Les parties masquées.
 
La matrice : c’est au niveau de la matrice que s’effectuent les
mitoses, c’est-à-dire, la formation des cellules qui donneront
naissance à l’ongle.
- La racine : elle découle des cellules produites par la matrice. Comme son nom l’indique, la racine n’est pas visible.
- Le lit de l’ongle : situé sous la lame unguéal, cette zone striée augmente l’adhérence de l’ongle au doigt.
 
Les parties visibles.

- L’ongle qui se découpe en 3 parties :
  •   La lunule : partie supérieure de la matrice vue par transparence, elle
  a la forme d’une demi-lune de couleur blanche et opaque.
  •    La zone (ou plaque) rosée.
  •    Le bord libre : partie totalement kératinisée qui n’adhère plus au lit de l’ongle.
 
- L’éponychium, petit bourrelet de peau situé en avant de l’ongle, délimite la base de l’ongle et forme également la cuticule.
- Les bourrelets latéraux dont le rôle est de délimiter l’ongle.
 
Innervation, vascularisation et croissance.

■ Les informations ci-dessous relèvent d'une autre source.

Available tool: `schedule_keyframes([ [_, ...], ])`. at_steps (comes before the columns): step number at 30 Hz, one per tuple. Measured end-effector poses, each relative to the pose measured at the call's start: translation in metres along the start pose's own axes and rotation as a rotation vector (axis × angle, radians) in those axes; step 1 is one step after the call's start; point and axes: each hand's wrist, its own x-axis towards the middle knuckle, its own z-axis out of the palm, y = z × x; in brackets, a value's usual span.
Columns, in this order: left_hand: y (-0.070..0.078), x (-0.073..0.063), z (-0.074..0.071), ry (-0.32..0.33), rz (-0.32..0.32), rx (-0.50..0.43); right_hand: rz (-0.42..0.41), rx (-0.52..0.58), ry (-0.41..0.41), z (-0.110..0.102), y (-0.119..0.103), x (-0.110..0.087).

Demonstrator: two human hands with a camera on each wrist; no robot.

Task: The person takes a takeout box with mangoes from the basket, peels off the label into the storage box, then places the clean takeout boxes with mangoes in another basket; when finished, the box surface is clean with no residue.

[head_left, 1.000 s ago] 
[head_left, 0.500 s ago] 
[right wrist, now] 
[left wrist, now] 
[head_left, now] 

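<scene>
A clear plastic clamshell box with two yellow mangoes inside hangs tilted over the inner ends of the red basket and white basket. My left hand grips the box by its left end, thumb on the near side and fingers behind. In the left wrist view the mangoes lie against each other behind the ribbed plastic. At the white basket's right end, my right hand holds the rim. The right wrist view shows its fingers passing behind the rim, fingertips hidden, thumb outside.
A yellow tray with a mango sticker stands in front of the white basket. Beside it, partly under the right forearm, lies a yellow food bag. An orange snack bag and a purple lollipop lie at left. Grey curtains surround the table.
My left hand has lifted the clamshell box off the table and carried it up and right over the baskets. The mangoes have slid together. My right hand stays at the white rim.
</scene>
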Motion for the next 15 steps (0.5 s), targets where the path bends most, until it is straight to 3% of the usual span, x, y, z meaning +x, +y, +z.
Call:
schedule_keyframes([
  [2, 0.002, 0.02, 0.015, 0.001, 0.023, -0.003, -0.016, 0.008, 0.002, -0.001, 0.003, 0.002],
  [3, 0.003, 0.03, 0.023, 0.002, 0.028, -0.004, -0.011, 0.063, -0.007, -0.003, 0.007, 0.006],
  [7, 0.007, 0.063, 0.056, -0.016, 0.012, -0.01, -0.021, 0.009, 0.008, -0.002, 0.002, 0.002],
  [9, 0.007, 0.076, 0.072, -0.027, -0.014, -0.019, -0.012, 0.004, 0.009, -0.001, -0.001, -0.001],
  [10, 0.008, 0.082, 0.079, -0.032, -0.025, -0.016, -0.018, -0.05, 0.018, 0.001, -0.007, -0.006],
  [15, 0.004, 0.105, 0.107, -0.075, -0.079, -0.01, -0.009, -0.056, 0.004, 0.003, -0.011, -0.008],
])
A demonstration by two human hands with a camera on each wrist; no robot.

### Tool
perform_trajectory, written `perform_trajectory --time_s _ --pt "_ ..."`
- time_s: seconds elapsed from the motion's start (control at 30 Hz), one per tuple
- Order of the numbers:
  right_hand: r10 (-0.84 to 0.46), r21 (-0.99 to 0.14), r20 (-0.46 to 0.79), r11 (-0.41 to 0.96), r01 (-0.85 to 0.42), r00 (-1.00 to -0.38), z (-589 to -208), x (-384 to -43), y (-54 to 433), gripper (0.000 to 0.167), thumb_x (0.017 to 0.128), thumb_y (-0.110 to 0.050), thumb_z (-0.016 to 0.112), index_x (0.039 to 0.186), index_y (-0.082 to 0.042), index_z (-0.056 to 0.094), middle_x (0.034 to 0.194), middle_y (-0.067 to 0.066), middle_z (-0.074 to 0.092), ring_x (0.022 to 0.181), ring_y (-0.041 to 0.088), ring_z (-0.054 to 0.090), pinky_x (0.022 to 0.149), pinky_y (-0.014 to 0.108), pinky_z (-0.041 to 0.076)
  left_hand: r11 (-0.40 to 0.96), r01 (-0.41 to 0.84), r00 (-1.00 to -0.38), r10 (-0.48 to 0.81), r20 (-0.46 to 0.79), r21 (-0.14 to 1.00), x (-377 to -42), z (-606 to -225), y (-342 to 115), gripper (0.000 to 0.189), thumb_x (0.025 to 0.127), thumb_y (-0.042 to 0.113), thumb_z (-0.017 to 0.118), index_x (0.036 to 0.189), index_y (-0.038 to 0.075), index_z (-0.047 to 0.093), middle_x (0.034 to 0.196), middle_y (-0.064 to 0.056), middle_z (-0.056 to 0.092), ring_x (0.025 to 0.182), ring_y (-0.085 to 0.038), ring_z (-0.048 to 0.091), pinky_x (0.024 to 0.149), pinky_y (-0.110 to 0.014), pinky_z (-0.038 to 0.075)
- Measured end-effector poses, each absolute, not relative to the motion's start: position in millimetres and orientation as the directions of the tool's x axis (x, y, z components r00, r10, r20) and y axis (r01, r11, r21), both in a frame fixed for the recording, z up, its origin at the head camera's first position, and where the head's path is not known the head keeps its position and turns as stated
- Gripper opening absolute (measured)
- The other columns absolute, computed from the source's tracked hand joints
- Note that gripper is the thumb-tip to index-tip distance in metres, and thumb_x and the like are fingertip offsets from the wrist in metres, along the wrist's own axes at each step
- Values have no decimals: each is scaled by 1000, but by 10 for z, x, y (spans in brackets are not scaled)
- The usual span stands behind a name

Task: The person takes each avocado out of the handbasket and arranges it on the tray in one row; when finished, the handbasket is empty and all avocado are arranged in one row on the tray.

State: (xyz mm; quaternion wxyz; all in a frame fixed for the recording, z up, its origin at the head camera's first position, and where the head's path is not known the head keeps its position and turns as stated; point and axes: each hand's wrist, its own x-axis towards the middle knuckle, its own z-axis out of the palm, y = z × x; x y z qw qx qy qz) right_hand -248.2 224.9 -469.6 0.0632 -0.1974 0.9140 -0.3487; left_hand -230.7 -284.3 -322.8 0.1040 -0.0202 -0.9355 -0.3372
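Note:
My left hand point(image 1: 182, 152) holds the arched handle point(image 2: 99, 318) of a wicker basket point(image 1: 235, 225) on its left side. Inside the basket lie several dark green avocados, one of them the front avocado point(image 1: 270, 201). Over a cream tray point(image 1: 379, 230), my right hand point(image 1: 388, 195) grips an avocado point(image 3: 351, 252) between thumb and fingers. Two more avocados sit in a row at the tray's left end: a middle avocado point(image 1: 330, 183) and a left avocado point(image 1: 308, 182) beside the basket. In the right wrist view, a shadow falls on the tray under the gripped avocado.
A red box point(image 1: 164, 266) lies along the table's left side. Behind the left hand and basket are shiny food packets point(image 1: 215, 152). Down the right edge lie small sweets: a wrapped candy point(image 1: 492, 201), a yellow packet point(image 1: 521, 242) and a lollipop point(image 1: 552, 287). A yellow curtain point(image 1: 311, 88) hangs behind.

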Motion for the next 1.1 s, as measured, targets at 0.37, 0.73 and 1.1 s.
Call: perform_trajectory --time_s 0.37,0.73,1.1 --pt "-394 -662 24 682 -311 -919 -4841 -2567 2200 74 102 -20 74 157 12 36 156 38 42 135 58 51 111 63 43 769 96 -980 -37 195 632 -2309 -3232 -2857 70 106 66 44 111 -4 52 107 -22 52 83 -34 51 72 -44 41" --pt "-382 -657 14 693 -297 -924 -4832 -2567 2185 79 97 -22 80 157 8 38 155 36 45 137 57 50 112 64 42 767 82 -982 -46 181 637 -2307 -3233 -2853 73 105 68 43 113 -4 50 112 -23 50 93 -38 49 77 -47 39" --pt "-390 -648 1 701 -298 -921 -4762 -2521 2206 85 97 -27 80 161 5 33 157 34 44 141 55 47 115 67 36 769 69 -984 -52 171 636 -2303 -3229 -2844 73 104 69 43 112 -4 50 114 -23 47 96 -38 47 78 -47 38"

Terminaisons nerveuses libres et nerfs sensitifs (détectant les pressions, les
vibrations, la douleur, la température…) sont extrêmement développés au
niveau des mains et de la pulpe des doigts. De même l’extrémité du
doigt est richement vascularisée, notamment au niveau de la matrice
puisque c’est le lieu de formation de nouvelles cellules. Capillaires
sanguins et lymphatiques sont donc nombreux.
La croissance de
l’ongle ralentie avec l’âge et suite à des lésions de la matrice (voir
même arrêt de la croissance si lésion irréversible).
Une bonne nutrition, des micro-traumatismes du bord libre sont favorables à la croissance de l’ongle.
 
Rôles.

Non, la nature ne nous a pas doté d’ongles pour les vernir !!
Ils ont un rôle de protection du bout du doigt en cas de chocs. Ils servent
de buttoir lorsque nous appuyons sur la pulpe de nos doigts. Quel
intérêt nous diriez-vous ? Un exemple simple parmi d’autres : c’est
grâce à cela que vous pouvez boutonner une chemise facilement. Pour
cette même raison, l’ongle accentue la sensibilité de la pulpe du doigt
au niveau du toucher. L’ongle permet aussi la préhension de menus
objets (aiguilles, pièces de monnaie, etc.). N’oublions pas non plus
qu’à la base, ils servaient aussi de moyen de défense.
Plus récemment, ils jouent un rôle esthétique avec le succès des soins des mains et du maquillage des ongles.

J'ai trouvé ce post sur le Forum des ongles et de la manucure, le trouvant relativement intéressant et après accord de Cindou la modératrice du forum j'ai décidé de l'inclure dans la partie théorique.

Posté par Onglefee à 15:18 - 5 - Partie théorique - Commentaires [0] - Permalien [#]

Les produits, point de vue chimique

J'ai trouvé ce post sur le forum des ongles, le trouvant relativement intéressant j'ai décidé de l'inclure sur mon blog. (extrait de l'ouvrage "The Complete Nail Technician" de Marian Newman)

On distingue aujourd'hui trois principaux systèmes pour la pose d'ongles : la résine, le gel UV et le gel sans UV utilisé avec de la fibre de verre.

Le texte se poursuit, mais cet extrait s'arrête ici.